İş sözleşmesini feshetmek için kaç gün içerisinde başvuru yapmak gerekiyor?
Çalışanlar, ihbar ve kıdem tazminatı talebi ile haklı nedenle derhal fesih hakkını kullanacakları durumlarda, olayın gerçekleştiği günün üzerinden belli bir süre geçtikten sonra bu haklarını kaybedebiliyor. Hak düşürücü süre olarak anılan bu zaman zarfı içerisinden adım atmayan çalışan, daha sonra hak talep edemiyor. İşte iş sözleşmesinin haklı nedenlerle feshi için taraflara tanınan süre ile ilgili detaylar…
Çalışanların ya d aişverenin haklı feshi hakkını kullanmak için yasada belirlenmiş belli bir süre içerisinde başvuruda bulunması gerekiyor. Hak düşürücü bu süre içerisinde başvuru yapmayan taraf hakkını yitiriyor.
HAKLI FESİH İÇİN HAK DÜŞÜRÜCÜ SÜRE NE KADAR?

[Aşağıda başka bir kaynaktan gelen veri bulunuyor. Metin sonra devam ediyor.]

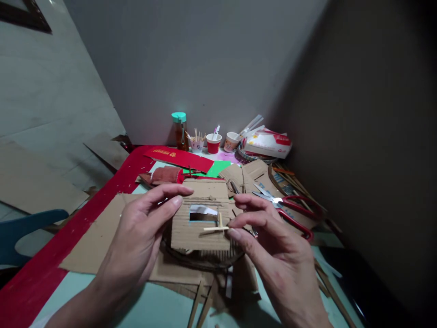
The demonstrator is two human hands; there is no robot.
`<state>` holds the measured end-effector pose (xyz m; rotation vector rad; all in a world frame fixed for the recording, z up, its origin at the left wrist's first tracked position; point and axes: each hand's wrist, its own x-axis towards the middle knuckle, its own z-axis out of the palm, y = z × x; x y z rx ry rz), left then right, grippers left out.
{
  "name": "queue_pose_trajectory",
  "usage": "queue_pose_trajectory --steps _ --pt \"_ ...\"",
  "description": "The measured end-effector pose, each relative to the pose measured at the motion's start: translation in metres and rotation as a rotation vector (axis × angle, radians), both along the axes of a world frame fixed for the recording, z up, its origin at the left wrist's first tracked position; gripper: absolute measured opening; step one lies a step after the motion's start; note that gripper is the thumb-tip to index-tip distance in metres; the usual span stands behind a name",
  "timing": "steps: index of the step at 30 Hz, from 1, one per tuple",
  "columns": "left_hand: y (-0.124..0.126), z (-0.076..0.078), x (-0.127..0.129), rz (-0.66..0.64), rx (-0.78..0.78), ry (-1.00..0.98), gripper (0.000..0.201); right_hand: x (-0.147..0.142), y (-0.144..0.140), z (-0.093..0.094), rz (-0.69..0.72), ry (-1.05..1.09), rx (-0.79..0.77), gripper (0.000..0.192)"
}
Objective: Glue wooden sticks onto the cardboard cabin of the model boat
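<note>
My left hand (pixel 150 228) pinches the left edge of a small cardboard model (pixel 201 239) between thumb and fingers. The model's corrugated face has a rectangular window cut through it, with a thin blue line along its rim. Between the thumb and forefinger of my right hand (pixel 269 241) is a pale T-shaped piece of thin wooden sticks (pixel 214 228), held in front of the window's lower right corner. Whether the sticks touch the cardboard I cannot tell. A dark rounded base shows under the model.
Red-handled scissors (pixel 287 202) lie open to the right, near cardboard scraps. Behind stand a bottle (pixel 180 132), a cup of sticks (pixel 197 145), a red cup (pixel 214 146) and a patterned cup (pixel 231 142). A brown-red rolled piece (pixel 165 175) lies behind my left hand. Cardboard sheets (pixel 92 232) cover the table's left.
</note>
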<state>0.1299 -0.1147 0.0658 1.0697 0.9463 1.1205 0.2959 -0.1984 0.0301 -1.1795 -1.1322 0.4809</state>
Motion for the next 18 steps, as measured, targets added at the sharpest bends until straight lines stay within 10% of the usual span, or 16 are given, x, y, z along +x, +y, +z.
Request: queue_pose_trajectory --steps 18 --pt "-0.020 -0.008 -0.006 -0.008 0.218 0.159 0.010 0.002 -0.007 0.008 0.011 -0.151 0.067 0.015"
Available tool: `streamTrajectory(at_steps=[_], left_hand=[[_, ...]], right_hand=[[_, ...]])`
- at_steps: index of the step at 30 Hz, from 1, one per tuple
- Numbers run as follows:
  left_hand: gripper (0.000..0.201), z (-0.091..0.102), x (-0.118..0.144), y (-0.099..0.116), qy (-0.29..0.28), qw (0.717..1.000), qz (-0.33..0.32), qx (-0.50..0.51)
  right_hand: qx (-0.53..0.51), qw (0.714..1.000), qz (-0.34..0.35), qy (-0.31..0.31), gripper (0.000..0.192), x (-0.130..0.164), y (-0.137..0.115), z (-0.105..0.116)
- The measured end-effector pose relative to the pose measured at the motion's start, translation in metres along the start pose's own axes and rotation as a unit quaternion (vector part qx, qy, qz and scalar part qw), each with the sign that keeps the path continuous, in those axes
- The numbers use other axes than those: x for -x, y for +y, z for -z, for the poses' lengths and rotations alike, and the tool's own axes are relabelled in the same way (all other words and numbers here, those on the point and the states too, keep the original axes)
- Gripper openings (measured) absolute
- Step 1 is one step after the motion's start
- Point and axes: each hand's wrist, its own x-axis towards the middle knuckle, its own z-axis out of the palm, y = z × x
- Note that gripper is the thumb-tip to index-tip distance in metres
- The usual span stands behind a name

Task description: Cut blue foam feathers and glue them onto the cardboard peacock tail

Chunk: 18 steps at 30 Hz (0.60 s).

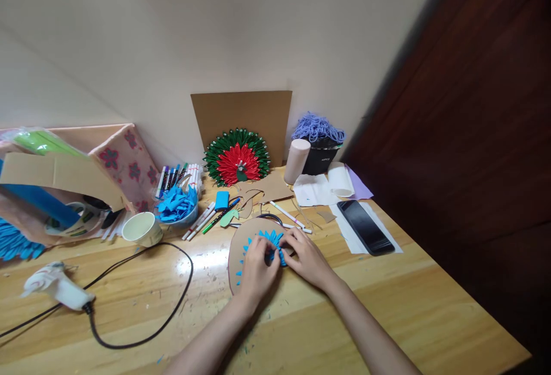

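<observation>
Both hands (pixel 260 269) partly hide tan cardboard (pixel 242 234) bearing pointed blue petals (pixel 273 238), seemingly layered.

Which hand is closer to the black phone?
Right. The right hand is to the left of the phone; the left hand is farther left, beyond the right one.

On the bench (pixel 408 306), a glue gun (pixel 60 287) lies at the frame's lower left, with a paper cup (pixel 143 230) to its upper right and a bowl (pixel 184 221) beyond. A cardboard disc (pixel 236 251) lies at lower centre, below a peacock craft (pixel 236 158) before a cardboard sheet (pixel 241 108); further right, a smartphone (pixel 365 227) rests on paper (pixel 352 242).
</observation>
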Motion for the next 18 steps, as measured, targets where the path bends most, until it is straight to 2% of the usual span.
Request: streamTrajectory(at_steps=[18], left_hand=[[0.008, -0.0061, 0.0001, -0.0038, 0.016, 0.999, -0.037, -0.017]], right_hand=[[-0.016, 1.000, -0.010, 0.015, 0.016, 0.0015, 0.0030, -0.0023]])
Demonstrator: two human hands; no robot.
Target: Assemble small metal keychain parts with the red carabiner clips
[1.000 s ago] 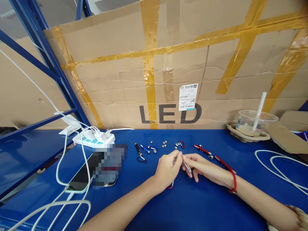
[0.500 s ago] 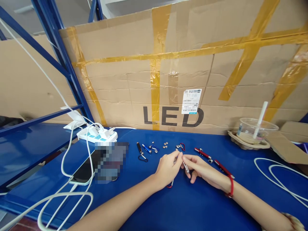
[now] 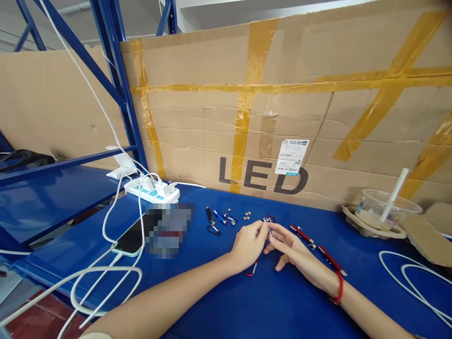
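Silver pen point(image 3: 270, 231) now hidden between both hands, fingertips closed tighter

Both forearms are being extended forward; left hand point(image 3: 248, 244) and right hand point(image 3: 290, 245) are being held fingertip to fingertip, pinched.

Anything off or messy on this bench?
Nothing spilled or broken. Loose bits lie scattered on the blue table: coin cells, a black keychain light, a red pen light. White cables loop off the near edge. The left hand and right hand pinch a small metal part.
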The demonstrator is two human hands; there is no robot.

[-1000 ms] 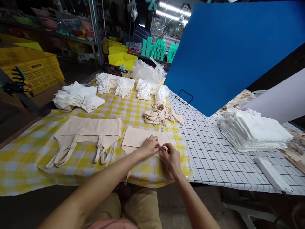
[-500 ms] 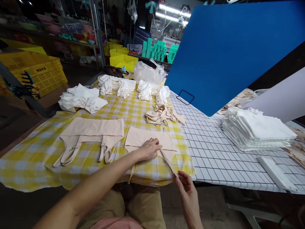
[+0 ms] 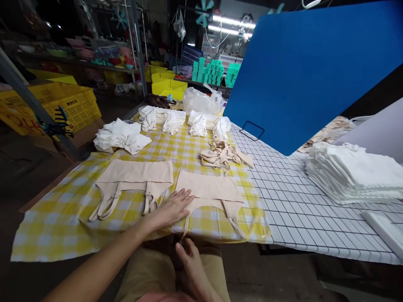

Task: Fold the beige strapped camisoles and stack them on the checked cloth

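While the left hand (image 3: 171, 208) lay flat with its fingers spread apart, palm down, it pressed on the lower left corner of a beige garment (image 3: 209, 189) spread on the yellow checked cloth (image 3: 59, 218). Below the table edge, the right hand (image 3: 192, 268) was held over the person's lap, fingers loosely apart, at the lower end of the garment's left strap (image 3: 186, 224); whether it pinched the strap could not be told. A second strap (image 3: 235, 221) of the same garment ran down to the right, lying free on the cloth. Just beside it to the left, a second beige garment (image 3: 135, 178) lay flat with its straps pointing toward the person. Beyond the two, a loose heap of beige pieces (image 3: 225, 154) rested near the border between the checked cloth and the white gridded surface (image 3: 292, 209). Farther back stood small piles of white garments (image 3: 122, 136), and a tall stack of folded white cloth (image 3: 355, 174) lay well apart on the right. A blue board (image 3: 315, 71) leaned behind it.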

T.C. Yargıtay 9. Hukuk Dairesi Esas No. 2012/33759 Karar No. 2014/27304 Karar Tarihi. 18.9.2014 tarihli kararında; “İşçi veya işveren bakımından haklı fesih nedenlerinin ortaya çıkması halinde, iş sözleşmesinin diğer tarafının sözleşmeyi haklı nedenle fesih yetkisinin kullanılma süresi sınırsız değildir. Bu bakımdan 4857 İş Kanununun 26 ncı maddesinde, fesih nedeninin öğrenildiği tarih ile olayın gerçekleştiği tarih başlangıç esas alınmak üzere iki ayrı süre öngörülmüştür. Bu süreler içinde fesih yoluna gitmeyen işçi ya da işverenin feshi, haklı bir feshin sonuçlarını doğurmaz. Bu süre, feshe neden olan olayın diğer tarafça öğretilmesinden itibaren altı işgünü ve herhalde fiilin gerçekleştiği tarihten itibaren bir yıl olarak belirlenmiştir. Hak düşürücü sürenin niteliğinden dolayı taraflar ileri sürmese dahi, hâkim resen dikkate almak zorundadır. Davacının hizmet akdinin 03/08/2007 tarihinde meydana gelen, 12/09/2007 tarihli tutanağa ve işletme müdürlüğünün 14/09/2007 tarihli yazısına konu olan usulsüzlük nedeniyle feshedildiği, ancak işverenin fesih sırasında İş Kanunu 26. Maddedeki 6 iş günlük hak düşürücü süreye uyup uymadığının araştırılmadığı anlaşılmıştır. Mahkemece, anılan maddedeki 6 iş günlük hak düşürücü sürenin geçip geçmediği araştırılarak sonuca gidilmesi gerekirken bu husus değerlendirilmeden davacının kıdem ve ihbar tazminatı taleplerinin reddi hatalıdır. Mahkemece, 6100 sayılı HMK döneminde alınan bilirkişi raporunun HMK’nun 280. Maddesindeki emredici hükme rağmen davalı tarafa tebliğ edilip rapora itiraz hakkı tanınmadan hüküm kurulması hatalıdır. Hükmedilen miktarların net mi yoksa brüt mü olduğunun hükümde belirtilmemesinin infazda tereddüde yol açacağının düşünülmemesi de hatalı olup bozmayı gerektirmiştir.”
Fesih iradesinin altı iş günü içinde açıklanması yeterli olup, bu süre içinde tebligatın muhatabına ulaşmış olması şart değildir
4857 sayılı Yasanın 26 ncı maddesinde öngörülen altı işgünlük ve bir yıllık süreler ayrı ayrı hak düşürücü niteliktedir. Bir başka anlatımla fesih hakkının öğrenmeden itibaren altı iş günü ve olayın gerçekleşmesinden itibaren bir yıl içinde kullanılması şarttır. Sürelerden birinin dahi geçmiş olması haklı fesih imkânını ortadan kaldırır. Hak düşürücü sürenin niteliğinden dolayı taraflar ileri sürmese dahi, hâkim resen dikkate almak zorundadır.